In ihrer Mitte erschien ein Abgesandter vom Papste; der
sprach: „Sehet Ihr nicht, wie großes Unheil der Mönch von
Wittenberg durch seine Irrlehren anstiftet? Wohlan, laßt
seine Bücher verbrennen und übergebt den gebannten Ketzer den
Händen des Papstes, auf daß er seine Strafe empfange!"
Allein die Fürsten antworteten: „Es ziemt sich in deutschen
Landen nicht, daß einer ungehört verdammet werde!" So dachte
auch der Kaiser. Man beschloß daher, den Doktor Luther nach
Worms zu entbieten, damit er sich vor Kaiser und Reich ver¬
antworte. Kaiser Karl schickte einen Herold mit einem Ge¬
leitsbriefe nach Wittenberg, um ihn herüber zu holen.

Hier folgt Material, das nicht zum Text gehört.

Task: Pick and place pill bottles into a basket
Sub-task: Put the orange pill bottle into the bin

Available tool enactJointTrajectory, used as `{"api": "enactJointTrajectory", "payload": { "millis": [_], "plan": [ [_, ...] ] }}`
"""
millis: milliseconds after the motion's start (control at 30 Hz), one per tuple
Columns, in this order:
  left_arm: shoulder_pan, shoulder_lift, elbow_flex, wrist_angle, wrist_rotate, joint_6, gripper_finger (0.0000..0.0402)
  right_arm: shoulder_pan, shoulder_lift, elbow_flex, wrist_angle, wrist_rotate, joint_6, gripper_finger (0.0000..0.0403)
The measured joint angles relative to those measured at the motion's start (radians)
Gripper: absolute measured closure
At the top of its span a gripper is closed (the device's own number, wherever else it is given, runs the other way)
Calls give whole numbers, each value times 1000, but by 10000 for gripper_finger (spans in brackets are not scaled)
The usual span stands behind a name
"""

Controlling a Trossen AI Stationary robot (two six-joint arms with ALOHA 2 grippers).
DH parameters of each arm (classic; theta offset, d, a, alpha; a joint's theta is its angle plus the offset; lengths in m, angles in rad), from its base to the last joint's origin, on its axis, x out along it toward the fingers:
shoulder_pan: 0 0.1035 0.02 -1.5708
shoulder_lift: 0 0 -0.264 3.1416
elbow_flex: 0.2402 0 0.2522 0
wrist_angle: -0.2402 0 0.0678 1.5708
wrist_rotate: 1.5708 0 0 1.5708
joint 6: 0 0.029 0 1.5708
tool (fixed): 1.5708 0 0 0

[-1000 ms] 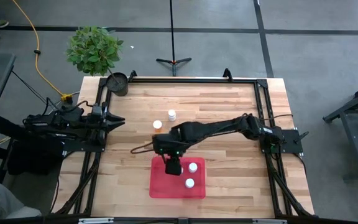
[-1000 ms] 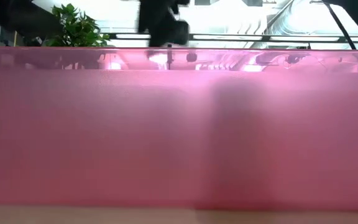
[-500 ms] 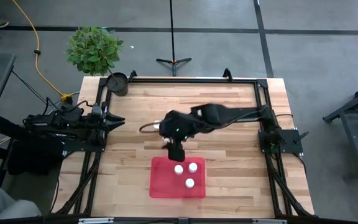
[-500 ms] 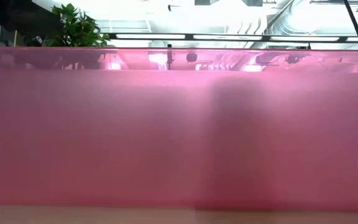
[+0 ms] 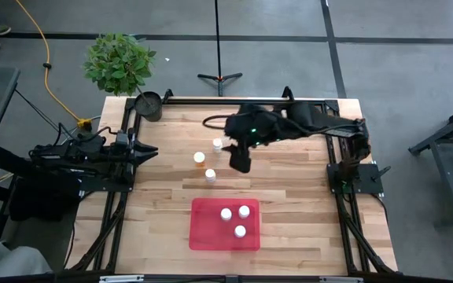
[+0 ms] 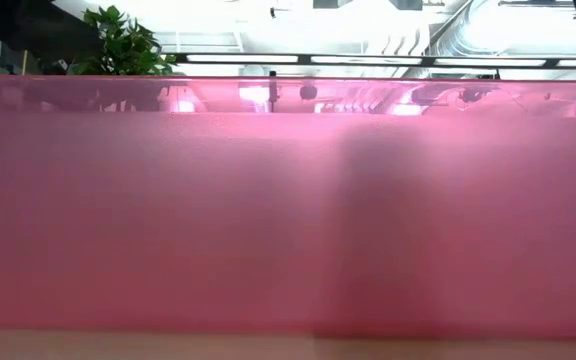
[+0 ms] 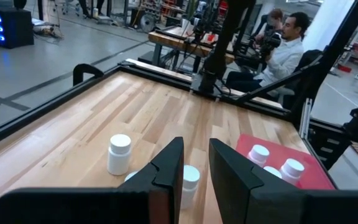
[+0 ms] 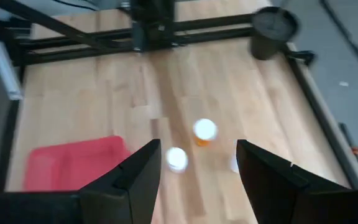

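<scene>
We judge the pill bottles light, stiff and smooth-sided, easy to tip, so we would close on the body just under the cap, from straight above. Three of them (image 5: pixel 235 219) already stand in the basket (image 5: pixel 203 236). Three wait on the wood beyond the basket's far edge: the nearest (image 5: pixel 210 175) a little way from that edge, the orange one (image 5: pixel 200 158) just past it, and the last (image 5: pixel 217 145) farther still from the basket. The right gripper (image 5: pixel 240 159) hovers beside these three, well clear of the basket, fingers parted and holding nothing. The left gripper (image 5: pixel 149 152) rests pinched shut at the table's edge, far to the basket's left. A dark pot (image 5: pixel 149 104) in the corner farthest from the basket blocks nothing; the loose bottles stand close together, so fingers may nudge a neighbour.
</scene>
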Motion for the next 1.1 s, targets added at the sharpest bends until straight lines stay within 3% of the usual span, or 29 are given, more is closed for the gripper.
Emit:
{"api": "enactJointTrajectory", "payload": {
  "millis": [200,367,467,567,833,933,1100],
  "plan": [
    [0,0,0,0,-7,2,291,-22,-66,0,-51,83,1,204],
    [0,0,0,0,-9,2,291,-43,-111,-5,-60,86,-30,204],
    [0,0,0,0,-10,2,291,-57,-163,-83,-47,86,-48,204],
    [0,0,0,3,-10,-3,291,-77,-274,-291,64,77,-46,204],
    [0,0,0,55,-10,2,291,-171,-705,-1054,693,-68,79,204],
    [0,0,0,54,-10,2,291,-189,-799,-1222,795,-160,148,204],
    [0,0,0,54,-10,2,291,-202,-883,-1395,802,-278,214,203]
  ]
}}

2. LuthersReisenachWorms. — Getrosten Mutes
trat Luther die Reise in Gottes Namen an. „Es ist nicht zu
zweifeln, daß ich von Gott berufen werde," sprach er zu seinen
besorgten Freunden. Er fuhr in einem offenen Wagen, den ihm
der Rat von Wittenberg geschenkt hatte. In allen Orten, durch
die er kam, lief das Volk zusammen, den kühnen Mönch zu sehen,
der gewagt hatte, es mit dem allgewaltigen Papste aufzunehmen.
Als er sich der Stadt Erfurt uäherte, kam ihm ein langer Zug
Menschen zwei Meilen weit zu Pferde und zu Fuße entgegen.